Melanoma: B-Raf protein is involved in sending signals for cell growth. The gene responsible for its production (BRAF) undergoes mutation in cancers. Vemurafenib, an approved drug for the treatment of late-stage melanoma, is a B-Raf protein inhibitor. Many personalized therapies are present today in the field of pharmacogenomics and cancer therapeutics, however, relatively few such approaches exist for chronic cardiovascular, lung and metabolic diseases that are among the top ten killers in the world as per WHO. The majority of therapeutics work on a one-size-fits-all approach, owing to the heterogeneous clinical manifestations of these complex disorders that make them difficult to manage through personalized medicine.

Cardiovascular Disease: Endomyocardial biopsy or heart biopsy is an invasive technique that was practiced prior to the development of gene expression profiling test to identify heart transplant recipients’ probability of rejecting a transplanted organ. The good news is that a non-invasive diagnostic blood test has now replaced it. This genetic testing, since it predicts rejection risk, is useful in guiding precise and tailored immunosuppressive drug regimes, and hence, a longer-term approach of patient management.

Alzheimer's Disease: Treatment of Alzheimer’s has been a frustrating journey so far for both doctors and patients. Till date, the efforts have been directed towards slowing down the symptoms, by targeting beta-amyloid protein in the brain. However, there is now a shift in thought as the evidence point towards a critical fact that beta-amyloid is necessary for the disease but not sufficient to cause the disease.

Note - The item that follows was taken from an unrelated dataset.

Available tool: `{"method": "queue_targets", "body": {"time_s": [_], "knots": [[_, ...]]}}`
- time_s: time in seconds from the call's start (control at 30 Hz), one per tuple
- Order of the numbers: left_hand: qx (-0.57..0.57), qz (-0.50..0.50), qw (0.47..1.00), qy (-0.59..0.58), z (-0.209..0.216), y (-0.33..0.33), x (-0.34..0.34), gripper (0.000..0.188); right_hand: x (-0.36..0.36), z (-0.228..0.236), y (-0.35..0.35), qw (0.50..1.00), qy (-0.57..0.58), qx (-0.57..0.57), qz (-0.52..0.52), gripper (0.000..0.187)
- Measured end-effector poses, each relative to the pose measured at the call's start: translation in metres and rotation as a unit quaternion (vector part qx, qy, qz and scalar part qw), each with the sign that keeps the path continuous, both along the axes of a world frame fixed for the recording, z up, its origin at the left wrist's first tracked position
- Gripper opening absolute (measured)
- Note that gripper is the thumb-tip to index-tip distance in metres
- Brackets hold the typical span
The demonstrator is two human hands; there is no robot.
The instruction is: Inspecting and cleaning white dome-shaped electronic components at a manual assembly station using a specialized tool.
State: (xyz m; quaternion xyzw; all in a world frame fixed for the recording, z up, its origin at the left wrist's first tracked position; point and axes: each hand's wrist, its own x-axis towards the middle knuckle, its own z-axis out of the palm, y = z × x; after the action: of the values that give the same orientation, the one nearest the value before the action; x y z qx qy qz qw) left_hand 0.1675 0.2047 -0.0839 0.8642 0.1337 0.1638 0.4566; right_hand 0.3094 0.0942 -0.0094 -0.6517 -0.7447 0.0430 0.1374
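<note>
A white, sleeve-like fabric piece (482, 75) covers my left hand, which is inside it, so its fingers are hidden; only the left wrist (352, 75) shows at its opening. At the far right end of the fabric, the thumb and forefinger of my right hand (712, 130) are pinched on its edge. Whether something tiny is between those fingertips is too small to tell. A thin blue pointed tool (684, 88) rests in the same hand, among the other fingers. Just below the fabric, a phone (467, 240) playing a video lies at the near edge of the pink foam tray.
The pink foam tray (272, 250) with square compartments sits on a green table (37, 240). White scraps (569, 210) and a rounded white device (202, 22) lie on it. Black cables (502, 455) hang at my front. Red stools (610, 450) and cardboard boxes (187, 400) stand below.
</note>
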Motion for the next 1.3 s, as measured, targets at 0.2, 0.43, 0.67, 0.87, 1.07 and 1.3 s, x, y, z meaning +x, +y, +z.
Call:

Most of the rethinking was prompted by the constantly failing clinical trials, driving researchers to re-examine their hypotheses of disease mechanism. Another reason for the apparent failure of large clinical trials to identify effective treatments may be the faulty assumption that Alzheimer ‘s disease is a single clinical entity. A complete risk profile of a patient with Alzheimer disease reveals vast variation in risk markers that may serve to guide treatment. Associating diseases that require different treatment strategies may obscure small responsive subgroups.

Although there is still a long way to go for personalized medicine to get established in the field of Alzheimer’s, the good part is the continued elucidation of novel genes involved in the disease and their genetic profiling ( including whole-genome sequencing, whole-exome sequencing, transcriptome profiling, as well as genomic/epigenomic and proteomic characterization) can help formulate a personalized approach for its prediction and prevention.